TASK GOAL: Work through the data below and give the number of lines holding the word "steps", without any other text.

————————

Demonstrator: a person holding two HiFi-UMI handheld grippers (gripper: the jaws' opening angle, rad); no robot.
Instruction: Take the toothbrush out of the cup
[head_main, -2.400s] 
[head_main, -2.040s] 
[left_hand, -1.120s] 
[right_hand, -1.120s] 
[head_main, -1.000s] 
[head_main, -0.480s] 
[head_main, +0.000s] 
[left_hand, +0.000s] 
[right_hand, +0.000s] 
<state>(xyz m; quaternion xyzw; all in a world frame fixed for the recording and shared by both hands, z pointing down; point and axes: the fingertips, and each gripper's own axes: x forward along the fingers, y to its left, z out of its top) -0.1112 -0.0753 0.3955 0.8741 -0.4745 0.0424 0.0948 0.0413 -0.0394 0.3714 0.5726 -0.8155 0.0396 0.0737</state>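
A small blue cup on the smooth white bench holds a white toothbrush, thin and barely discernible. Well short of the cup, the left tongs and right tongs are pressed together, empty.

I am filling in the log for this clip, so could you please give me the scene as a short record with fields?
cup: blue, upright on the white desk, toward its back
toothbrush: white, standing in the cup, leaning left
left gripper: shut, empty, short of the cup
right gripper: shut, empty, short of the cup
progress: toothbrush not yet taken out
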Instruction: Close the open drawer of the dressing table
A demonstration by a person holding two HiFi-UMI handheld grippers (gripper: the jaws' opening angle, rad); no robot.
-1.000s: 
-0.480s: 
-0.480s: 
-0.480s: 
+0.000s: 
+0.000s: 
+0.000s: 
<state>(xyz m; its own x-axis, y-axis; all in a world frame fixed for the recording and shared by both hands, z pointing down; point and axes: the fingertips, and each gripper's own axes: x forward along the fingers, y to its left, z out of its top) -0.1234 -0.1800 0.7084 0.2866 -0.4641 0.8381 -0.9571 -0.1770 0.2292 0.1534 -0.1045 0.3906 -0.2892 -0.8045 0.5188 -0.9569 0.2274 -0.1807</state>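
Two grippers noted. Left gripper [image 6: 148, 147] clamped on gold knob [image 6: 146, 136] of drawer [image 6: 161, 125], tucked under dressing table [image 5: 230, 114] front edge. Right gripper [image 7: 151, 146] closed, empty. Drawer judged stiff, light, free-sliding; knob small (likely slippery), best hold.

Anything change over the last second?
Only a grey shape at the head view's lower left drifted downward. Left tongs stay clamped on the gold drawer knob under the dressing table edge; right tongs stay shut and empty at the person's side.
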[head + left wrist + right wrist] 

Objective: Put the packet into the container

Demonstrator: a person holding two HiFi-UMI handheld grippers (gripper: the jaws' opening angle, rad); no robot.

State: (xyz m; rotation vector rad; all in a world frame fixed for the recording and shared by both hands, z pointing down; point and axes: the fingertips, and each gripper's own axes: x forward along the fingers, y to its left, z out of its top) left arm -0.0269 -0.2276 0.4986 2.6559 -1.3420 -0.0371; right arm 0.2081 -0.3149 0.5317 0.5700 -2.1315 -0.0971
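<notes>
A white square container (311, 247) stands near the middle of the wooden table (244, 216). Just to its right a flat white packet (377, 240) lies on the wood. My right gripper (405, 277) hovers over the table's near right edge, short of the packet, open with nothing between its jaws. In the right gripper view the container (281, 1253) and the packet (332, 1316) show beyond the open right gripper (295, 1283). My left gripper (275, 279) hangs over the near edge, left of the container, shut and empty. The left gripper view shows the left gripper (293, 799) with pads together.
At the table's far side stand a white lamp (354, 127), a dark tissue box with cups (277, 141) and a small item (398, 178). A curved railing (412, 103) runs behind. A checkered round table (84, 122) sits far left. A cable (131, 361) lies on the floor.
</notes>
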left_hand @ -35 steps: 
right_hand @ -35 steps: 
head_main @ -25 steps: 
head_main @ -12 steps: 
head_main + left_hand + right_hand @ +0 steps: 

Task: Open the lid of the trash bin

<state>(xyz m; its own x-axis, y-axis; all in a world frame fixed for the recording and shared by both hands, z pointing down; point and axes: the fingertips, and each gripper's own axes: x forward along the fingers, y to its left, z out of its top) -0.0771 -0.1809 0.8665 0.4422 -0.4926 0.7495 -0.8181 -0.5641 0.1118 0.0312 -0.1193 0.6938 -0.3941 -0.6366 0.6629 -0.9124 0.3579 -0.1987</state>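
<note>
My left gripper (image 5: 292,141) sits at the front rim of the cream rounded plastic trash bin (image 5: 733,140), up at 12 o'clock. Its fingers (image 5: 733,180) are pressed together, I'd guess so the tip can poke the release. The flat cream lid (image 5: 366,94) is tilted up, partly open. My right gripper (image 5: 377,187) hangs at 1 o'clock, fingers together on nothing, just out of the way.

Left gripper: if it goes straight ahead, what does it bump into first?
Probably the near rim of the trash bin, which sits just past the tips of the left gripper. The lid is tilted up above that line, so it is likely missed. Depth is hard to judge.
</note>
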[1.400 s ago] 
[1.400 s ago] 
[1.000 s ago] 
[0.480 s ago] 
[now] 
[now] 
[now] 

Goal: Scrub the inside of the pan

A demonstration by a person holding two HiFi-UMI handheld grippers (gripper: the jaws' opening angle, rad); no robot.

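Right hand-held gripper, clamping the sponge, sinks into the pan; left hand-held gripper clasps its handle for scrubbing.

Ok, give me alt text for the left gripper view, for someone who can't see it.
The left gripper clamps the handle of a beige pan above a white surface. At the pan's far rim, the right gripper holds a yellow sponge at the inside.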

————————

EXERCISE ANSWER: 5